Кузов загрохотал на выбоинах, тут же в такт захлопал брезентовый верх, и видение пропало в дорожной пыли.

Всю дорогу до Каменки, вернее, до поворота на Шамордино, убеждал себя в том, что никакая это не ссылка, что, как ему сказали в областном отделе народного образования, это прекрасная возможность собрать уникальные материалы о Льве Николаевиче Толстом, бывавшем в этих краях, а также о его сестре Марии Николаевне, которая была монахиней Казанского Шамординского монастыря.

Сначала эта мысль казалась заманчивой – уход великого старца, его духовное общение с сестрой, богоборчество и одновременно богоискательство Льва Николаевича. Однако по мере приближения к Шамордино все это более и более обретало черты чего-то кромешно далекого, возбуждающего любопытство, но не более того, не могущего стать смыслом новой жизни.

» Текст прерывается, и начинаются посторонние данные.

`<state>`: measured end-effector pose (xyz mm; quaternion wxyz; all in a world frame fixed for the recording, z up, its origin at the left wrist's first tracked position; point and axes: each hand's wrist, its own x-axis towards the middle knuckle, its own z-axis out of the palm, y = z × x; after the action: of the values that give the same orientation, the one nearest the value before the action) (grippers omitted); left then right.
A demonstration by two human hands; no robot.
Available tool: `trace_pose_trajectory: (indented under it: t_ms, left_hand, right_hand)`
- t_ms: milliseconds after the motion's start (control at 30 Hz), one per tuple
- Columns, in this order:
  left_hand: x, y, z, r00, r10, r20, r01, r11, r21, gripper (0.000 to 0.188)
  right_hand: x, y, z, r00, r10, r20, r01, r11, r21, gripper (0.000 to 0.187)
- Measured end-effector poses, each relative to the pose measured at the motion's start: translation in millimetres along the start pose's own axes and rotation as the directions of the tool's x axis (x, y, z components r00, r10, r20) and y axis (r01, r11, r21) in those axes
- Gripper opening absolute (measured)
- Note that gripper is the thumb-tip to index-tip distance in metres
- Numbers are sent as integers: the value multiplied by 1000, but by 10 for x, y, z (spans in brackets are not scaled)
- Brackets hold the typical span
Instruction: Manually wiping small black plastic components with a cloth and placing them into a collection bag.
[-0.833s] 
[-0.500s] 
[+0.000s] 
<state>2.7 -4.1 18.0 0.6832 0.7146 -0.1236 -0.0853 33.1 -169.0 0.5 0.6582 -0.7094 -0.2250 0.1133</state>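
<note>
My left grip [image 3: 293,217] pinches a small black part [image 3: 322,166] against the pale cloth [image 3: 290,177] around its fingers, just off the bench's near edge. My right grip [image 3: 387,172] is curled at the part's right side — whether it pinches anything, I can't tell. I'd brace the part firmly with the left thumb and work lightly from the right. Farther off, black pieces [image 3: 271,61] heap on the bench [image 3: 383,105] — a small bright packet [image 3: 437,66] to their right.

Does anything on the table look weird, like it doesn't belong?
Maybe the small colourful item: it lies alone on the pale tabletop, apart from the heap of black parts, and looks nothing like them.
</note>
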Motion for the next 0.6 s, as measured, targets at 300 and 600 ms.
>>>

Именно новой, когда закончилась война, наступил мир и все должно быть совсем по-другому.

Булат смотрел на проносившиеся мимо заборы и кособокие деревянные постройки, колхозные сады и стоящих вдоль дороги стариков с окладистыми седыми бородами, усмехался – нет, не получается себя переубедить, хотя некоторые из этих стариков очень даже походили на графа Толстого.

Булат хорошо запомнил тот февральский день 1937 года, когда его отца – Шалву Степановича Окуджаву, первого секретаря Нижнетагильского горкома партии, арестовали по делу о троцкистском заговоре на Уралвагонстрое.

Потом брел после уроков по пустому школьному коридору, а со стен на него с укоризной смотрели Пушкин и Маяковский, Николай Васильевич и Лев Николаевич.

Вдруг до его слуха донеслось: «Вон, сын троцкиста идет».

Оглянулся, попытался догнать обидчика.

Безуспешно.

Слезы выступили на глазах.

И тогда неожиданно пришло в голову, а может быть его отец действительно виноват перед этим самым Уралвагонстроем, перед товарищами по партии, да и вообще перед всеми коммунистами Нижнего Тагила и СССР, может быть, его арестовали за дело, потому что всем было известно, что враг не дремлет и даже самые опытные и проверенные большевики могут ошибаться, встав на путь измены.

С этими мыслями, от которых мутился рассудок, сам не помня, как, он пришел домой, но когда мать открыла ему дверь, то отчетливо понял, что не может убедить себя в том, что его отец виновен, что он может быть предателем.

Это было как вспышка, как озарение, после которых стало легче дышать.

Когда подъехали к Каменке, то небо затянуло грозовыми облаками, и поднявшийся ветер задышал приближающейся осенью, принеся первые капли дождя.

Остаток пути до Шамордино, а это не более двух километров, пришлось проделать пешком. Разбитая дорога тут поднялась в гору, сделала крюк и вывела к излучине реки Серёны, которая извивалась на дне огромного, более напоминавшего каньон, оврага. На горизонте вознеслись сумрачные, красного кирпича сооружения бывшего Казанского монастыря.

Дождь усилился.

«Этот холм, мягкий и заросший, это высокое небо, этот полуразрушенный собор, несколько домишек вокруг… А там, за оврагом, – Васильевка, деревенька, похожая на растянувшуюся детскую гармошку.

…Как хорошо! Как тихо! И солнце… Внизу, под холмом, счастливой подковкою изогнулась река. На горизонте лес. Почему я отказывался ехать сюда? Не помню. Уже не помню…» – напишет впоследствии Булат Шалвович о Шамординских далях.

Конечно, в годы юности мечтал поселиться где-нибудь в русской глубинке, чтобы жить в старинном деревянном доме с верандой с видом на реку и заливные луга, заниматься тут творчеством в уединении, совершенно уподобившись при этом Александру Пушкину в Михайловском или Николаю Некрасову в Карабихе. Мечтания, которым, впрочем, предается любой горожанин, знакомый с «деревенской» жизнью лишь по книгам или по визитам к друзьям на Николину Гору, в Комарово или в Переделкино.